Does Baby Talk Delay Speech?

I don't know about you, but whenever I see a baby, I tend to respond the same way as when I spot a puppy — I gush, coo, and say "what a sweet baby" in a sickeningly sweet voice. Although that seems to be a completely natural and understandable response to babies, you have to wonder if that's best for baby. Specifically, does baby talk delay speech?

It seems more common to find parents who downright refuse to speak "baby talk" to their babies, due to a concern that it might end up "hurting" their baby later in the form of speech problems or a delay in language development. Although PBS Parents noted that there is some evidence that baby talk is bad, "parentese" — a sort of relative of baby talk — can be useful in helping your baby's speech develop.

So first things first, what in the world is "parentese," and how is it different from baby talk? Glad you asked. According to the aforementioned PBS Parents article, parentese uses real words where as baby talk is based on sounds and made-up words that don't really mean much of anything.
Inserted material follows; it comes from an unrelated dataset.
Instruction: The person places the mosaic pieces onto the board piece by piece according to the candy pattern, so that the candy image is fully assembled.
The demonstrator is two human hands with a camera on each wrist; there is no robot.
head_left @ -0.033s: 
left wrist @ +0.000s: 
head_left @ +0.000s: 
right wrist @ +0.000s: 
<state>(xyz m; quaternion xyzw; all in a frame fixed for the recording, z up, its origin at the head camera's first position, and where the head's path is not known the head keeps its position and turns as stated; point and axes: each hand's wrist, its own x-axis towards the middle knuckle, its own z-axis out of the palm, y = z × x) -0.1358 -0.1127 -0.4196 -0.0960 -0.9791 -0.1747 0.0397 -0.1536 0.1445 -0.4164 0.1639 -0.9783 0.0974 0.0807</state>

Beyond simply using existing words, parentese is characterized by elongated vowel sounds, according to Today's Parent. So that "what a sweet bay-bee" that I mentioned is my knee-jerk reaction to puppies and babies alike is actually A-OK.

And, according to past studies, the exaggerated sounds, melodious nature, and repetition that make up parentese allow infants to begin to analyze speech pathways. The studies have found that by 20 weeks many infants can make vowel sounds "ee," "ah," and "uu." Additionally, researchers at the University of Washington and the University of Connecticut found that the tone and context of speech is more important than what you're saying to your baby. The study concluded that children who hear more parentese-style baby talk as infants and babies tend to know more words by the age of two than babies who aren't exposed to parentese.

Let's go back to baby talk, though, for just a minute. Katherine White, professor of developmental psychology at the University of Waterloo in Canada told Today's Parent that there really isn't a ton of research out there on whether or not using made-up words can significantly delay speech. That being said, it means that your baby has to learn two words instead of one — the made-up version and the real word to which it's referring. White also pointed out that babies often make up their own words and names for objects. According to White, those don't necessarily need to be corrected, so long as the child knows the real word - he'll switch over to calling it by it's real name when he's ready to do so.

Dr. Maria Casasola, associate professor of human development at Cornell University found that talking to babies, acting out songs, and reading aloud can all help boost a baby's speech development and language acquisition.

Talk to your babies when they're small - one day soon they'll be able (unfortunately?) to talk back.